L’ancien ingénieur de course de F1, interrogé par le High Performance Podcast, voit dans ce rebond bien plus qu’un simple bon départ sous un nouveau règlement. Selon lui, Mercedes a payé le prix d’un excès de confiance hérité de son immense domination précédente. « Vers la fin, il y avait peut-être un peu trop d’assurance chez Mercedes, quelque chose qui n’était pas nécessaire », a-t-il expliqué. « Quand vous gagnez autant, vous commencez à penser que vous pouvez tout dominer. Et c’est là que ça devient dangereux. »

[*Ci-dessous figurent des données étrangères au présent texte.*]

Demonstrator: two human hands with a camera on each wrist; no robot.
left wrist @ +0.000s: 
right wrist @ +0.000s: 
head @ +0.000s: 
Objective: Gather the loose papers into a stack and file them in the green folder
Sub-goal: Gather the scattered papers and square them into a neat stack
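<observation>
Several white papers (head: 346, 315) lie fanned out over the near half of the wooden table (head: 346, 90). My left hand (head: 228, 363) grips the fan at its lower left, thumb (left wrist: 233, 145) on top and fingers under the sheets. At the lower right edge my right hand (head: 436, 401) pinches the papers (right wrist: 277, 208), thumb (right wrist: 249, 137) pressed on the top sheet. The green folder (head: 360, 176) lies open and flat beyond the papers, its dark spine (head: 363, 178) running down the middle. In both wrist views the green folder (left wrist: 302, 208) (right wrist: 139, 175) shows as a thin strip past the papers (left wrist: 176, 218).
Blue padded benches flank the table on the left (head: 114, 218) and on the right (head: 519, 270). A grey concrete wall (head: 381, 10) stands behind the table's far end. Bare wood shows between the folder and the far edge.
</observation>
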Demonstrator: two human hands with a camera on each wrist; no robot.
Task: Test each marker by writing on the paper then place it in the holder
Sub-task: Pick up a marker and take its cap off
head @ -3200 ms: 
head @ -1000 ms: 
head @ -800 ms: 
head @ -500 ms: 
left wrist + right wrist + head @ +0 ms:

Smedley estime que cette dérive a été exposée brutalement au début de l’ère à effet de sol. Mercedes s’est retrouvée confrontée à des problèmes majeurs, notamment le marsouinage, sans parvenir à exploiter pleinement le potentiel aérodynamique de sa monoplace. L’équipe, qui avait longtemps fixé la référence, s’est alors retrouvée loin de sa régularité habituelle et incapable de reproduire sa domination passée.
Pour Smedley, cette période a servi d’électrochoc. Il l’a décrite comme une vraie remise à l’ordre. « Une période où vous vous faites vraiment secouer fait énormément de bien », a-t-il dit. À ses yeux, ce passage difficile a forcé Mercedes à abandonner toute forme de complaisance et à reconstruire une culture de travail plus saine.
Il insiste surtout sur l’effet psychologique de cette chute. « Vous pensez être les rois du monde et que vous allez dominer pour toujours. Puis vous traversez une période difficile qui vous remet à votre place », a-t-il expliqué. « Cela vous donne énormément d’humilité. Vous comprenez que vous n’êtes pas au-dessus de tout le monde. Alors vous remettez les pieds sur terre, vous baissez la tête et vous travaillez. »
C’est précisément ce changement d’état d’esprit qui, selon lui, explique la force de Mercedes en ce début de saison. Les trois victoires en trois courses ne seraient pas un rebond soudain né du seul changement réglementaire, mais l’aboutissement d’un travail de fond lancé pendant les saisons ratées. Smedley considère que l’équipe a tiré les leçons de ses difficultés et que son retour au premier plan n’a rien du hasard.
Son constat va même plus loin. D’après lui, sans cette traversée du désert, Mercedes n’aurait peut-être jamais retrouvé la rigueur et l’humilité nécessaires pour redevenir la référence. En ce sens, le départ parfait de 2026 ne raconte pas seulement une domination retrouvée, mais la manière dont une équipe battue par ses propres limites a réussi à se reconstruire pour reprendre la tête de la hiérarchie.